### Task requirements
Among the entries below, only the lines starting at the one with "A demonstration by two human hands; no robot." and ending at the one with "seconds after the", both included, are to be printed exactly.

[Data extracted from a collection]
==========
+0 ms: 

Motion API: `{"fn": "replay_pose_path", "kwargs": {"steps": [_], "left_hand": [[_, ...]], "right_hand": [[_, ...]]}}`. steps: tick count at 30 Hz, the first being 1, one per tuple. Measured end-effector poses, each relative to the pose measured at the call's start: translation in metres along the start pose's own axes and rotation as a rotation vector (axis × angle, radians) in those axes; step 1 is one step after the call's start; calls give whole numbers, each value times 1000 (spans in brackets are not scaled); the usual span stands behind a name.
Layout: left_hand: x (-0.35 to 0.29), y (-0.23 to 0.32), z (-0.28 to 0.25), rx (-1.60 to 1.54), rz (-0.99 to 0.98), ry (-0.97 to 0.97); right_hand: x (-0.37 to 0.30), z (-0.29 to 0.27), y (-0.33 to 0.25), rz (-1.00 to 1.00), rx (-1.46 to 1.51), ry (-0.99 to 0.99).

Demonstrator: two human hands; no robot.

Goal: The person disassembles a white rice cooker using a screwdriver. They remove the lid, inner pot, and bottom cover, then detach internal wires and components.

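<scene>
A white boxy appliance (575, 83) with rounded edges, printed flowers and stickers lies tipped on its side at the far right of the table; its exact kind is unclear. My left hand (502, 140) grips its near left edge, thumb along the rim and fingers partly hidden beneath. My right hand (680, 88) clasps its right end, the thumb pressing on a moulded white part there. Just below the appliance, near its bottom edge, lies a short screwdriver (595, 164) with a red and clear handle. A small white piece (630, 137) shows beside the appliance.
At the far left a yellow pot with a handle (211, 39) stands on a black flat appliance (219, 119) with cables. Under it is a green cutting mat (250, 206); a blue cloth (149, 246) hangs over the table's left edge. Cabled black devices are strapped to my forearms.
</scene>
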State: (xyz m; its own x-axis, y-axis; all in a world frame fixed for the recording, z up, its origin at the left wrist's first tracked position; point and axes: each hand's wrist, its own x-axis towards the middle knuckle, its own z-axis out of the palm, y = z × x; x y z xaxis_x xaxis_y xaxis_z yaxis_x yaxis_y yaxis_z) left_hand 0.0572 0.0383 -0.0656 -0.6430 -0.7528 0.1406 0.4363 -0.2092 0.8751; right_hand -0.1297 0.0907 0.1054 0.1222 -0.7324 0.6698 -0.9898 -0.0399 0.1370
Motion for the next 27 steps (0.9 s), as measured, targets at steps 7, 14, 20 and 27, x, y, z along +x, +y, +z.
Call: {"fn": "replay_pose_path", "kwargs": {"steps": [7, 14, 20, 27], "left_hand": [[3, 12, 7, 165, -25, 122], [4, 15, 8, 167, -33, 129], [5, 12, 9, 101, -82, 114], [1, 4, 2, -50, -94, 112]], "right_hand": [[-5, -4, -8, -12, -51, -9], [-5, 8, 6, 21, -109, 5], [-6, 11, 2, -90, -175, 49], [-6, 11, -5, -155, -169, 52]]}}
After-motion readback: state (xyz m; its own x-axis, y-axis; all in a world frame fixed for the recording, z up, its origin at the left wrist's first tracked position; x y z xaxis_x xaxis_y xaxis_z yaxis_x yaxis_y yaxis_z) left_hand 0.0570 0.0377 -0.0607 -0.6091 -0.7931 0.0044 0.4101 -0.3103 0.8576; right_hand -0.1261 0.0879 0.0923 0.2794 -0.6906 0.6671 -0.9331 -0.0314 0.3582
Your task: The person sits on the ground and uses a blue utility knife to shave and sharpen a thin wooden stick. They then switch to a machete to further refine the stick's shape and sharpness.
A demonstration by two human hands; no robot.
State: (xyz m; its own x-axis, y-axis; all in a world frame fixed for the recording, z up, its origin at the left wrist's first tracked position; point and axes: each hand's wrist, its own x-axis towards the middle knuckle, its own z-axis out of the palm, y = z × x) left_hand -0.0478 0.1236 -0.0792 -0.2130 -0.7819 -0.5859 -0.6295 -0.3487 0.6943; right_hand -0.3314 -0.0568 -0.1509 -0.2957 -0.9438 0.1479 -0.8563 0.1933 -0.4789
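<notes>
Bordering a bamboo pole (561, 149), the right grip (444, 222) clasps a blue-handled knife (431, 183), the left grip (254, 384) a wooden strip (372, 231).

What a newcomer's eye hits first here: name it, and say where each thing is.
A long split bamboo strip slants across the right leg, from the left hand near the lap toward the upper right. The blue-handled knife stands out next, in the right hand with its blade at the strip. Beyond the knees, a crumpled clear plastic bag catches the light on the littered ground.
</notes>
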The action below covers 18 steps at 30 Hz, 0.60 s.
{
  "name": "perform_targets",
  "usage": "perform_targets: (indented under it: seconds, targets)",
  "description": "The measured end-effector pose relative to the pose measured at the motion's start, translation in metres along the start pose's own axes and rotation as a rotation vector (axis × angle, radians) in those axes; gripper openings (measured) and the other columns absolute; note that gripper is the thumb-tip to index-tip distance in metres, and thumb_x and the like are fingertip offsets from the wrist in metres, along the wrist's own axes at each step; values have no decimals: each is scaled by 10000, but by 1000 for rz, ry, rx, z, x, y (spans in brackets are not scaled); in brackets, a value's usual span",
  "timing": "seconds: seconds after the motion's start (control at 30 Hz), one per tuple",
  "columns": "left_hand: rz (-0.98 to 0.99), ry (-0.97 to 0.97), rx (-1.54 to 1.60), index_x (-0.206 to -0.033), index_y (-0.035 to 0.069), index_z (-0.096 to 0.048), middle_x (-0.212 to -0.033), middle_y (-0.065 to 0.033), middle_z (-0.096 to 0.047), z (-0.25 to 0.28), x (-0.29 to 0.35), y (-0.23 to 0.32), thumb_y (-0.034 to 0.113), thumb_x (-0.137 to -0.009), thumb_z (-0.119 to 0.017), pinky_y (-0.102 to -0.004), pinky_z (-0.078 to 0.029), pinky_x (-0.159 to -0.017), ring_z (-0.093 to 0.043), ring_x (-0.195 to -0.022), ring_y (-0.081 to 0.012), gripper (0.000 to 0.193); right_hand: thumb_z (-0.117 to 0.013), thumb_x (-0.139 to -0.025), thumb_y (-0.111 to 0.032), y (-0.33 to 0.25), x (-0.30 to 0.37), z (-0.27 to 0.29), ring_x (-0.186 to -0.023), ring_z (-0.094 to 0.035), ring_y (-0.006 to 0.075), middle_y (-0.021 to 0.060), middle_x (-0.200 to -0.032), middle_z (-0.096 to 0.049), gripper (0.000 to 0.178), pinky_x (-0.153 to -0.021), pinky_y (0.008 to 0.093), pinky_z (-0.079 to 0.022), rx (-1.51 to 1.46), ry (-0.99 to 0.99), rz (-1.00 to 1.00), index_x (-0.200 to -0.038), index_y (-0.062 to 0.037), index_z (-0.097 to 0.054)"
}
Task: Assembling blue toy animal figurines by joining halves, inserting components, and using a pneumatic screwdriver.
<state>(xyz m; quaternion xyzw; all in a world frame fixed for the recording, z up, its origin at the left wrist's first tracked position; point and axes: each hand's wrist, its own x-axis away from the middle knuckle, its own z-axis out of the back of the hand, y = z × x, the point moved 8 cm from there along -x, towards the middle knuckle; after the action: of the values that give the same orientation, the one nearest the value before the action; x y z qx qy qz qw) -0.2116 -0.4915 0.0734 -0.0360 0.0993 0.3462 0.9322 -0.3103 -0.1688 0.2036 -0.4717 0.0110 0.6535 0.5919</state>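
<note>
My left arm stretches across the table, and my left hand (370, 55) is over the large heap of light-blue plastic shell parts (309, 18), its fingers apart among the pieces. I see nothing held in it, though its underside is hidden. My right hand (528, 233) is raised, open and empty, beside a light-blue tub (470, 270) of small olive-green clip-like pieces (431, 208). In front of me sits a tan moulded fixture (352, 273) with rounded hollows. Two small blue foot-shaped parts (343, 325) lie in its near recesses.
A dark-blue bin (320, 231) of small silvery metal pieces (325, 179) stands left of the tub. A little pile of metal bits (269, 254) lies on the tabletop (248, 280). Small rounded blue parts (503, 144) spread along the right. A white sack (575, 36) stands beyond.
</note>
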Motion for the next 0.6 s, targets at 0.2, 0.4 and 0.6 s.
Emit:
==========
### Written answer
A demonstration by two human hands; no robot.
State: (xyz m; its own x-axis, y-axis; all in a world frame fixed for the recording, z up, its origin at the left wrist's first tracked position; point and axes: each hand's wrist, its own x-axis towards the middle knuckle, its own z-axis out of the palm, y = z × x) left_hand -0.0478 0.1236 -0.0792 -0.2130 -0.7819 -0.5859 -0.6295 -0.3487 0.6943; right_hand -0.3314 -0.0568 -0.1509 -0.2957 -0.9438 0.1479 -0.8563 0.1933 -0.4789
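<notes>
Bordering a bamboo pole (561, 149), the right grip (444, 222) clasps a blue-handled knife (431, 183), the left grip (254, 384) a wooden strip (372, 231).

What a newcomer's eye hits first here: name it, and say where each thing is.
A long split bamboo strip slants across the right leg, from the left hand near the lap toward the upper right. The blue-handled knife stands out next, in the right hand with its blade at the strip. Beyond the knees, a crumpled clear plastic bag catches the light on the littered ground.
</notes>
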The action below covers 18 steps at 30 Hz, 0.60 s.
{
  "name": "perform_targets",
  "usage": "perform_targets: (indented under it: seconds, targets)",
  "description": "The measured end-effector pose relative to the pose measured at the motion's start, translation in metres along the start pose's own axes and rotation as a rotation vector (axis × angle, radians) in those axes; gripper openings (measured) and the other columns absolute; note that gripper is the thumb-tip to index-tip distance in metres, and thumb_x and the like are fingertip offsets from the wrist in metres, along the wrist's own axes at each step; values have no decimals: each is scaled by 10000, but by 1000 for rz, ry, rx, z, x, y (spans in brackets are not scaled); in brackets, a value's usual span",
  "timing": "seconds: seconds after the motion's start (control at 30 Hz), one per tuple",

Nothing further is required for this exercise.